Confusion about martingales in stochastic processes
I started to learn about stochastic calculus because I think many of the most interesting breakthroughs these days (e.g., diffusion probabilistic models for generative AI) involve stochastic processes. Much of the math here is unfamiliar to me with my traditional physics background, and it’s been fun and also very confusing learning about Lebesgue integrals, measure theory, sigma algebras and Borel sets, rigorous probability theory, etc. For example, even though I thought I knew what random variables are, learning the rigorous definition of random variables has really helped me to understand them more deeply.
As I started down this journey, I soon came across the really interesting concept of martingales. Just trying to understand the definition of a martingale was very confusing for me!

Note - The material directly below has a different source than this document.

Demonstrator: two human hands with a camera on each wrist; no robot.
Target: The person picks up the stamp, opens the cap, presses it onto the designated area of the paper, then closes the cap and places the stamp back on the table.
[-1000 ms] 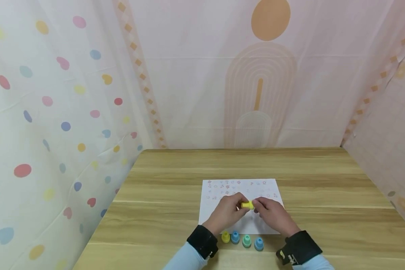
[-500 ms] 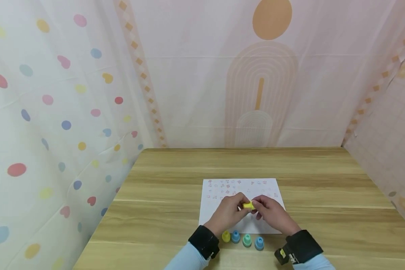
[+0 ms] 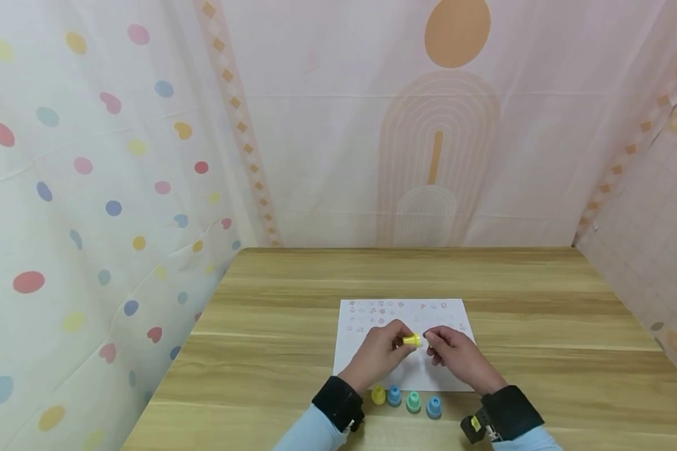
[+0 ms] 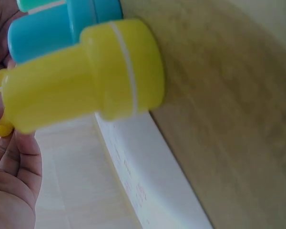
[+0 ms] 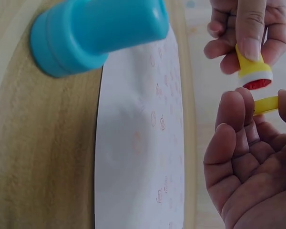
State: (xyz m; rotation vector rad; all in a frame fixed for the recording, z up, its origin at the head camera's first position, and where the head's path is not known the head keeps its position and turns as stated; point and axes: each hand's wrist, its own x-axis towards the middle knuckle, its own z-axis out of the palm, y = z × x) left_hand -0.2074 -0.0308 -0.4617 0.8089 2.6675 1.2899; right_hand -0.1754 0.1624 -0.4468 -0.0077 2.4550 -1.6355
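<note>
Above the sheet of paper (image 3: 417, 376), my left hand (image 3: 375, 354) pinches a small yellow stamp (image 3: 410, 339) by its narrow handle. The stamp's red printing face inside a white rim shows in the right wrist view, pointing at my right hand (image 3: 459, 357). That hand pinches a yellow cap (image 5: 266, 105) between thumb and fingers, a short gap away from the stamp. Small red and bluish printed marks fill the paper's upper part. In the left wrist view, only part of the stamp in hand shows, behind a standing yellow stamp.
A yellow stamp (image 3: 378, 395), a blue stamp (image 3: 393, 395), a green stamp (image 3: 413, 402) and another blue stamp (image 3: 434, 408) stand capped in a row at the paper's near edge. The wooden table (image 3: 259, 326) meets a patterned curtain (image 3: 327, 156) behind.
The cap has come off the yellow stamp. My right hand has drawn slightly rightward with it, and my left hand keeps its hold on the stamp. The standing stamps have not moved.
</note>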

A discrete-time martingale \(X_t\) is commonly defined as a stochastic process that satisfies:
\[E(X_{t+1} \mid X_1, . . . , X_t) = X_t\]or
\[E(X_{t+1} \mid \mathcal{F}_t) = X_t.\]Here, \(\{X_1,...,X_{t+1},...\}\) is a stochastic process that is a sequence of random variables, and the filtration \(\mathbb{F}\) is a family \(\{\mathcal{F}_t\}\) of increasing \(\sigma\)-fields (aka \(\sigma\)-algebras to mathematicians) that specifies how information is revealed in time.
My points of confusion…
-
We know that a conditional expectation is a random variable. But if the conditional expectation on the left hand side is conditioned on \(X_t\) (among other things), then since \(X_t\) is given, how can \(X_t\) still appear on the right hand side (as required by the martingale definition) and still act as a random variable that is not deterministic? In other words, how can \(X_t\) be both given and an undetermined random variable?
-
Why does \(\mathcal{F}_t\) represent our knowledge at time \(t\) (i.e., equivalent to the knowledge of the random variables up through \(X_t\))? We know that \(\mathcal{F}_t\) is a \(\sigma\)-field that contains all possible events where \(x_1...x_t\) are known and \(x_{t+1}...\) are undetermined. In other words, \(\mathcal{F}_t\) does not impose a specific set of values for \(x_1...x_t\). So at time \(t\), if we actually know the specific set of values for \(x_1...x_t\) because those samples have already been drawn, isn’t that more knowledge than what \(\mathcal{F}_t\) contains?
-
If \(\{X_t\}\) is adapted to the filtration \(\mathbb{F} = \{\mathcal{F}_t\}\), then \(X_{t+1}\) is \(\mathcal{F}_{t+1}\)-measurable. But this means that \(X_{t+1}\) is not \(\mathcal{F}_t\)-measurable. So then how can we compute \(E(X_{t+1} \mid \mathcal{F}_t)\)?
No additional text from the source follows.